▶ _Required action_: Output the listing below verbatim, without images.

▶ _Data_:

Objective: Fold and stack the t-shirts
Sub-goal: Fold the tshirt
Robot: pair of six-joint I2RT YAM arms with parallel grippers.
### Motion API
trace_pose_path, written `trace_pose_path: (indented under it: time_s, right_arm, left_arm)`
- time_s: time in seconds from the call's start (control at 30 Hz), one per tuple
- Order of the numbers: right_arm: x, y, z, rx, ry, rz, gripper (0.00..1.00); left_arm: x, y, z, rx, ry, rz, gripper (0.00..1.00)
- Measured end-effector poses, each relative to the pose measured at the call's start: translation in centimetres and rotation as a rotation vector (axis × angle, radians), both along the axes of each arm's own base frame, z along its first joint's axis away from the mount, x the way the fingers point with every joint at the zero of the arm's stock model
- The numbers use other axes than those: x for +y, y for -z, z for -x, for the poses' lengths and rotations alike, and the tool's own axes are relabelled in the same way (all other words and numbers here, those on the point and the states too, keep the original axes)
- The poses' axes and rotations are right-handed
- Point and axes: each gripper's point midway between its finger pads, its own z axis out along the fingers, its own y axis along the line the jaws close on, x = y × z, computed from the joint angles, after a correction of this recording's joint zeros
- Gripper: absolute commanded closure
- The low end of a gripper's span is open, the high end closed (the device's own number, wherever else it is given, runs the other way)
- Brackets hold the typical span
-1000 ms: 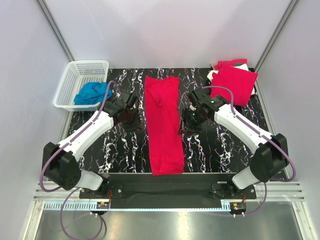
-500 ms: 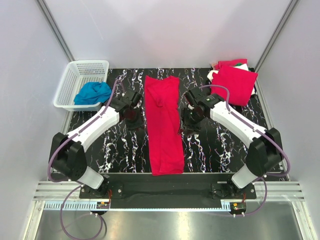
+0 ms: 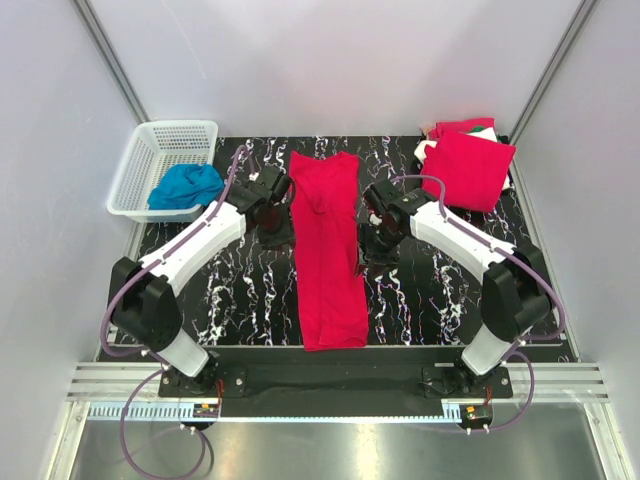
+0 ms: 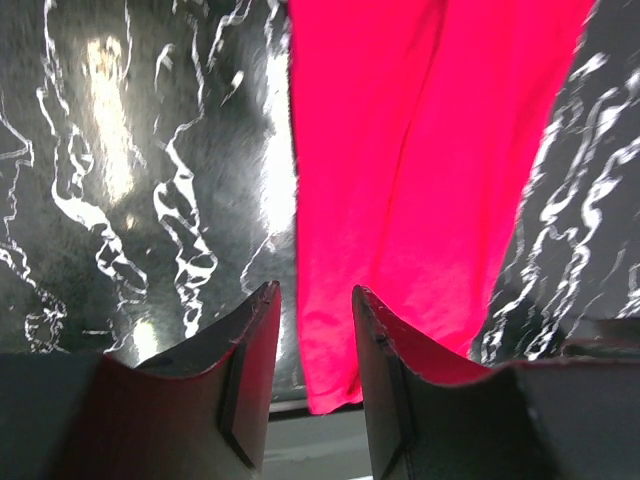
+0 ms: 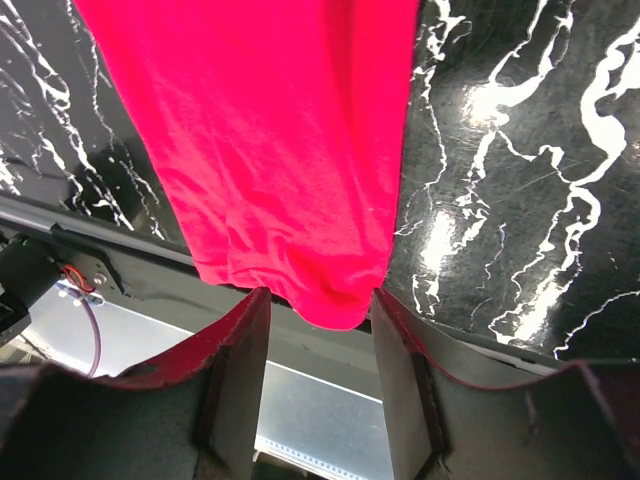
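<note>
T-shirt [image 3: 326, 250] — one, folded to a strip, long axis running near-to-far; two more in the far-right stack [image 3: 470, 168]. Left gripper [image 4: 315, 295] and right gripper [image 5: 318, 295] — both parted, empty.

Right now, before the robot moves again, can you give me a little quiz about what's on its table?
1. True or false: the blue cloth lies inside the white basket.
2. On the table, where is the pile of folded red shirts? A) near left corner B) far right corner C) inside the basket
3. Fill in: the left hand and right hand, on either side of the long red t-shirt, both have their fingers ____.

Key: 1 true; 2 B; 3 open.
</note>
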Motion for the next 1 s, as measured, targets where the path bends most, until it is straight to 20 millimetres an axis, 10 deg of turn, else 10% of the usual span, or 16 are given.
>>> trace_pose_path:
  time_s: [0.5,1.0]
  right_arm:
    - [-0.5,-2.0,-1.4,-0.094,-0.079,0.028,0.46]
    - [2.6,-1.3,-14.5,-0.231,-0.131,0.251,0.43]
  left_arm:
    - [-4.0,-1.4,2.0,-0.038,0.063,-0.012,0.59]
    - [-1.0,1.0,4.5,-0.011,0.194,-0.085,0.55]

▶ _Output_:
Objective: Fold and stack the t-shirts
Sub-goal: Fold the tshirt
Robot: pair of six-joint I2RT YAM arms with parallel grippers.
### Motion API
trace_pose_path, written `trace_pose_path: (indented under it: time_s, right_arm, left_arm)`
- time_s: time in seconds from the call's start (control at 30 Hz), one per tuple
- Order of the numbers: right_arm: x, y, z, rx, ry, rz, gripper (0.00..1.00); left_arm: x, y, z, rx, ry, rz, gripper (0.00..1.00)
- Measured end-effector poses, each relative to the pose measured at the call's start: translation in centimetres and rotation as a rotation vector (axis × angle, radians), both along the axes of each arm's own base frame, z along its first joint's axis away from the mount, x the way the fingers point with every joint at the zero of the arm's stock model
- The numbers use other axes than those: x for +y, y for -z, z for -x, for the poses' lengths and rotations alike, and the tool's own axes are relabelled in the same way (all other words and numbers here, those on the point and the states too, keep the original axes)
- The poses' axes and rotations are right-handed
- Point and axes: each gripper's point midway between its finger pads, its own z axis out along the fingers, its own y axis along the line the jaws close on, x = y × z, computed from the joint angles, after a correction of this recording's joint zeros
- Gripper: absolute commanded closure
- The low end of a gripper's span is open, the high end closed (the device's own number, wherever else it is given, runs the other way)
- Brackets hold the typical span
-1000 ms: 
-500 ms: 
+0 ms: 
+0 ms: 
+0 ms: 
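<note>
T-shirt [image 3: 326, 250] — one, folded to a strip, long axis running near-to-far; two more in the far-right stack [image 3: 470, 168]. Left gripper [image 4: 315, 295] and right gripper [image 5: 318, 295] — both parted, empty.

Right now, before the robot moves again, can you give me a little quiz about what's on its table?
1. True or false: the blue cloth lies inside the white basket.
2. On the table, where is the pile of folded red shirts? A) near left corner B) far right corner C) inside the basket
3. Fill in: the left hand and right hand, on either side of the long red t-shirt, both have their fingers ____.

Key: 1 true; 2 B; 3 open.
</note>
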Motion for the next 1 s, as measured, targets where the path bends most, until it is straight to 20 millimetres an axis, 10 deg of turn, else 10% of the usual span, or 16 are given.
>>> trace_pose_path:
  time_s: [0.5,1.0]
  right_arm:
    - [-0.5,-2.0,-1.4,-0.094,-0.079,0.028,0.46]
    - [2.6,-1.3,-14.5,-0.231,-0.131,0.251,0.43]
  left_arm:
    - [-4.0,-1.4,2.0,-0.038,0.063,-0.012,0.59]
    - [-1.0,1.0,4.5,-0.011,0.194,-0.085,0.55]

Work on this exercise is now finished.